Zamek Białej Czapli to w zasadzie jedyny powód by odwiedzić Himeji, miasto przemysłowe leżące 130 km od Kioto. Ale powód wystarczający. Zamek ten uważany jest bowiem za najpiękniejszy w całej Japonii. Tym razem mamy szczęście, po 5 latach prac konserwatorskich twierdza została ponownie w pełni udostępniona zwiedzającym w marcu tego roku. Co więc robimy? Odpuszczamy zamek Nijo, znajdujący się w Kioto i słynący głównie ze słowiczych podłóg, których dźwięk miał stanowić ostrzeżenie na wypadek nieproszonych gości, i jedziemy do Białej Czapli. W końcu to ona jest na liście UNESCO a JR Pass trzeba wykorzystywać ; )
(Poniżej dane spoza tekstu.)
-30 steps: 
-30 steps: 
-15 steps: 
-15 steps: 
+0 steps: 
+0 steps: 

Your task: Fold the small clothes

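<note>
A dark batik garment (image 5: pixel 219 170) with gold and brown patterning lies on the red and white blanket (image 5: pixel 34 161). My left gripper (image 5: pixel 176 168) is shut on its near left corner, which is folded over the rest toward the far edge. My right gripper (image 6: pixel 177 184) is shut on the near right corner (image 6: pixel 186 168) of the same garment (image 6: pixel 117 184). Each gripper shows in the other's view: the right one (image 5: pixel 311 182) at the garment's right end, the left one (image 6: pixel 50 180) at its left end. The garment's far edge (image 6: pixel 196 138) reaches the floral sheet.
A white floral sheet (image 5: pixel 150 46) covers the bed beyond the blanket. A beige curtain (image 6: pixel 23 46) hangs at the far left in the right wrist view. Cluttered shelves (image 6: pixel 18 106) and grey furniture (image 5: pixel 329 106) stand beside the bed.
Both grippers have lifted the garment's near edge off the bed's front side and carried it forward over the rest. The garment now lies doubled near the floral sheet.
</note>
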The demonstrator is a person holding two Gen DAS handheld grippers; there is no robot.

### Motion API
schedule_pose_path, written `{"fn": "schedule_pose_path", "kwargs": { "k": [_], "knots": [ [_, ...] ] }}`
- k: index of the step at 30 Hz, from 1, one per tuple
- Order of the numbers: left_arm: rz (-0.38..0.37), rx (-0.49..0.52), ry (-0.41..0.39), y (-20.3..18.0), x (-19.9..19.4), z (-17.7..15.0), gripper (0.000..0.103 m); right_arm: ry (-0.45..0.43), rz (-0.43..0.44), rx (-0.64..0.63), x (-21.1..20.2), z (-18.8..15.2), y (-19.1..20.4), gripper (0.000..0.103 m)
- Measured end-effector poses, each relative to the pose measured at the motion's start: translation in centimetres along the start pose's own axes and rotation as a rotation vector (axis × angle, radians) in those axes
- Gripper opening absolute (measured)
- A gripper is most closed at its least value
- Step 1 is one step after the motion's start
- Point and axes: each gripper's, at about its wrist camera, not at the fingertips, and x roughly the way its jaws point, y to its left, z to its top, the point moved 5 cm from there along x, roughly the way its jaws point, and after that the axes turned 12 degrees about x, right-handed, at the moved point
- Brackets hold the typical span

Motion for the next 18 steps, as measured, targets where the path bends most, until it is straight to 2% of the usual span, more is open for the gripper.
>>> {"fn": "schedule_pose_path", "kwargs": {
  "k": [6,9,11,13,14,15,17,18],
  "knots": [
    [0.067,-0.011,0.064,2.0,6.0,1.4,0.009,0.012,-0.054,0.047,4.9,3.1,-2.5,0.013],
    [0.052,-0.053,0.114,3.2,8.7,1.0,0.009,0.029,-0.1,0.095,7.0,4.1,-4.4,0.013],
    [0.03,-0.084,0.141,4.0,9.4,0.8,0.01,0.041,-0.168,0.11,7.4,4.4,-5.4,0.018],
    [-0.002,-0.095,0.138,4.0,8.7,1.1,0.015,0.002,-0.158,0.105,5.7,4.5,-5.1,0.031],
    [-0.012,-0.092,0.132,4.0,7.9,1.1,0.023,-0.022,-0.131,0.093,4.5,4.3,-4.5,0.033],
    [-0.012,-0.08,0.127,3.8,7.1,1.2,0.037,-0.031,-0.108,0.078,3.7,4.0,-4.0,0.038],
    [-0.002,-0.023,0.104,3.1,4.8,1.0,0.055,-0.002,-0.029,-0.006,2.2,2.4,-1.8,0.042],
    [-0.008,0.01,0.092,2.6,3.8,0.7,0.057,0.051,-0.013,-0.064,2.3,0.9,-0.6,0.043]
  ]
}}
Himeji znajduje się na trasie shinkansena z Kioto do Hiroszimy. Podróż trwa zaledwie 50 min, przejeżdżamy przez Osakę i Kobe, ale głównie tunelami, więc za wiele zobaczyć się nie da. Zdecydowanie ciekawiej jest na dworcu w Kioto, który należy do największych w Japonii a jednocześnie budzi on wiele kontrowersji.

DSC09078a logo

DSC09084a logo

Oddany do użytku w 1997 r. nowy dworzec spotkał się z krytyką wielu osób, które uważają że jego futurystyczna, szklano-stalowa forma nie współgra z tradycyjnym krajobrazem Kioto. Nas bardziej raził architektoniczny nieład okolic dworca. Sam dworzec jest ogromy, stanowi hub dla shinkansenów, kolei państwowych, lokalnych linii oraz metra, czyli labirynt połączeń  na szczęście dobrze oznakowany. Poza tym kilkanaście pięter wypełnia przestrzeń handlowa, rozrywkowa i gastronomiczna. Ciekawostką jest to, że jadąc serią ruchomych schodów wyjechać można aż na dach budynku dworca, gdzie urządzono „ogród” i skąd można podziwiać panoramę Kioto. Minusem tego rozwiązania są przeciągi i niska temperatura w części dworca zimą.

DSC09088a logo

DSC09087a logo

Zamek Białej Czapli (Shirasagijo) widać w oddali już po wyjściu z dworca a dystans ten można pokonać piechotą w 15-20 minut. Przystanków na zdjęcia po drodze raczej nie ma zbyt wiele. Himeji to miasto jednej atrakcji, wszyscy turyści zmierzają o tej porze tylko w jedną stronę a przed bramą wejściową były już tłumy, dlatego warto być tu wcześnie rano. My nie byliśmy ; )

DSC09243a logo

DSC09111a logo

Wzniesiony w XVI w. na niewielkim wzgórzu zamek feudalny jest największym z dwunastu jakie przetrwały do czasów obecnych. Z uwagi na formę przypominającą zrywającego się do lotu ptaka (nasza wyobraźnia tego nie ogrania ; )) oraz białe ściany twierdza znana jest jako Biała Czapla.  Od ponad 500 lat stoi ona nietknięta przez pożary, trzęsienia ziemi i wojny. A to oznacza, że jest starsza niż sam Noriaki Kasai ; )

DSC09129a logo

DSC09145a logo

Teren otaczający zamek to system bram i ścieżek, których skomplikowany układ miał mylić przeciwnika zdecydowanego zaatakować twierdzę. W praktyce system obronny nie został nigdy sprawdzony. A w naszej sytuacji wystarczyło iść za tłumem by się nie zgubić…

DSC09218a logo

DSC09169a logo

DSC09167a logo

Główna wieża posiada 5 kondygnacji. Tak wydaje się patrząc na nią z zewnątrz. W rzeczywistości czwarte piętro jest podzielone na dwa, w sumie jest więc ich 6. Pomimo ogromnej kolejki udało mi się jakoś namówić Domi na zwiedzanie wnętrz wieży. Po ok. godzinie stania przekroczyliśmy wreszcie jej progi. Wbrew oczekiwaniom dalej wcale nie było lepiej. Tłum, ścisk i duchota. Zuzia dzielnie to znosiła, a my przekonywaliśmy ją (i siebie), że jeszcze te jedne schody i już będzie luźniej. Niestety nie było. Ścisk potęgowany był przez fakt, że w wielu miejscach były wytyczone jedynie wąskie „ścieżki” zwiedzania.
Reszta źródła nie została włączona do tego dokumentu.